While digging a trench on Water Street in Guilford to upgrade the power system, Zac Herrick and his crew came across human remains.
The unexpected find included skulls and bones of two people, which authorities say is part of an old grave site and not from foul play.
“One of our jobs is to dig graves for the town. We get paid to bury them and now we get paid to dig them back up,” said Herrick, who owns Herrick Construction Inc. of Abbot.
Herrick noted the old power system had been installed nearly only three feet from the graves.
Workers from Dover-Foxcroft-based B. Washburn Electric were also working on the project when the bones were first discovered earlier this month.
“Everybody was shaken up a little,” Piscataquis County Chief Deputy Todd Lyford said.
“We believe a cemetery had been moved due to road construction but these two graves weren’t moved,” Lyford said. “We didn’t find any records of a cemetery but it could have been an old family cemetery.

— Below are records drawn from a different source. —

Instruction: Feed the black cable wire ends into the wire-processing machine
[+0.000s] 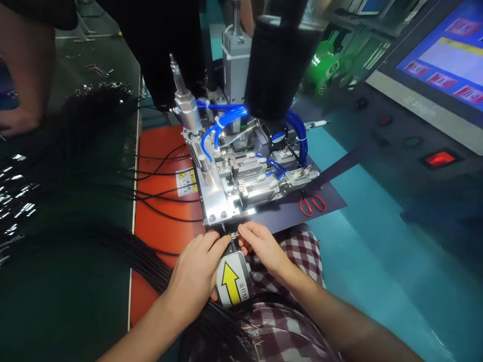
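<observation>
My left hand is closed beside the machine's front, its thumb and index fingertips pressed at the end of a black cable that the hand mostly hides. From that end come thin coloured wires. My right hand pinches these wires between thumb and bent fingers, just right of the left fingertips. Just below sits a white plate with a yellow arrow, at the near end of the metal machine. A thick bundle of black cables passes under my left forearm, and frayed coloured wire ends lie over my lap.
Red-handled scissors lie on the dark base plate right of the machine. A screen and a lit red switch are at the right. Metal-ended cables cover the dark table at left. Another person's arm shows at upper left.
</observation>
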`<action>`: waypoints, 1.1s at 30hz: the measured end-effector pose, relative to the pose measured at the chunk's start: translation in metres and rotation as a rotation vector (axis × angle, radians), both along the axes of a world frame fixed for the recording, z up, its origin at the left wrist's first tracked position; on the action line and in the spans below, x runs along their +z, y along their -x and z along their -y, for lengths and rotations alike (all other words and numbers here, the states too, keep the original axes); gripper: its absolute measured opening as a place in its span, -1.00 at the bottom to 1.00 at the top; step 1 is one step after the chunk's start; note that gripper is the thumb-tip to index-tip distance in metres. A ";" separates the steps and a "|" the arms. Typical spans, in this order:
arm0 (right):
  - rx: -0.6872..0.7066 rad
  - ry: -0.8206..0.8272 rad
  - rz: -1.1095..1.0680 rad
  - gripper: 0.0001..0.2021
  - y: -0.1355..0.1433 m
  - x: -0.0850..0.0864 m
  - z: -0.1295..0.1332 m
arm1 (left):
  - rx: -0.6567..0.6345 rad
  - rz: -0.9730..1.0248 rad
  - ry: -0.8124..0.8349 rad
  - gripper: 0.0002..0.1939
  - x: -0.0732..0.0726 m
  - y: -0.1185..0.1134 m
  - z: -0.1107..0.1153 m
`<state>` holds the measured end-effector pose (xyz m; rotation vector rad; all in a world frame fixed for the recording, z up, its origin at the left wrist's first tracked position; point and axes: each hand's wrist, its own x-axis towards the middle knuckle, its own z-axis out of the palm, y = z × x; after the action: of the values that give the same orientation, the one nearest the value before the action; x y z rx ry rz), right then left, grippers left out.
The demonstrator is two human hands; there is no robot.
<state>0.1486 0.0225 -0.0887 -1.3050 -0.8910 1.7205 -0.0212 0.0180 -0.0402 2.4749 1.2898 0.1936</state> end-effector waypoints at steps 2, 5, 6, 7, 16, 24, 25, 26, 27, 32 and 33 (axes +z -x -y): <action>-0.019 -0.034 0.042 -0.68 0.002 -0.002 0.001 | -0.011 0.002 0.016 -0.60 -0.001 0.001 0.001; -0.029 -0.026 0.024 -0.70 0.006 -0.002 0.001 | -0.014 -0.017 0.042 -0.58 -0.001 0.000 0.002; -0.039 -0.007 -0.013 -0.70 0.007 -0.002 0.001 | -0.007 -0.029 0.048 -0.58 -0.001 -0.001 0.002; -0.055 0.015 -0.056 -0.69 0.008 -0.001 0.001 | 0.001 -0.041 0.052 -0.58 -0.002 -0.002 0.002; -0.092 0.050 -0.158 -0.66 0.011 0.000 0.003 | 0.135 0.126 -0.048 -0.68 -0.006 0.016 0.014; -0.068 0.037 -0.113 -0.66 0.009 -0.003 0.004 | 0.108 -0.158 -0.178 -0.54 -0.009 0.049 0.040; -0.068 0.038 -0.108 -0.67 0.009 -0.003 0.004 | 0.100 -0.193 -0.193 -0.53 -0.010 0.048 0.041; -0.069 0.037 -0.102 -0.67 0.009 -0.002 0.004 | 0.096 -0.228 -0.209 -0.52 -0.010 0.048 0.042; -0.071 0.036 -0.093 -0.68 0.010 -0.002 0.004 | 0.094 -0.262 -0.222 -0.51 -0.010 0.047 0.042; -0.067 0.000 -0.024 -0.66 0.007 -0.001 0.004 | 0.082 -0.338 -0.267 -0.49 -0.009 0.042 0.042; -0.068 -0.008 -0.018 -0.64 0.005 -0.001 0.005 | 0.081 -0.339 -0.271 -0.50 -0.008 0.042 0.042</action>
<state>0.1439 0.0179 -0.0901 -1.2986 -0.8330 1.6719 -0.0627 -0.0241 -0.0484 2.7744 1.5936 -0.0385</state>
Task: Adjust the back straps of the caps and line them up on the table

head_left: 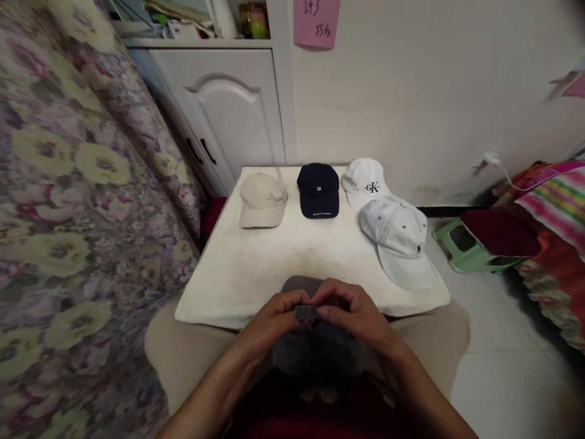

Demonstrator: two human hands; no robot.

Land swaps hands, families die off or move away.“
The medical examiner in Augusta with the help of a college Dr. Marcella Sorg say the two bodies belonged to middle-aged men and the cementery was moved in the late 1950s or 1960s, but the bodies were much older.
“Fairly frequently, towns need to move cemeteries and when they do, things can happen like this,” Sorg said. “The other thing that happens is there are a lot of unmarked family graves. As people’s usage of the land changes and houses and roads get built, you turn up these unmarked graves. There are no monuments [to mark them]. It is perfectly innocent.”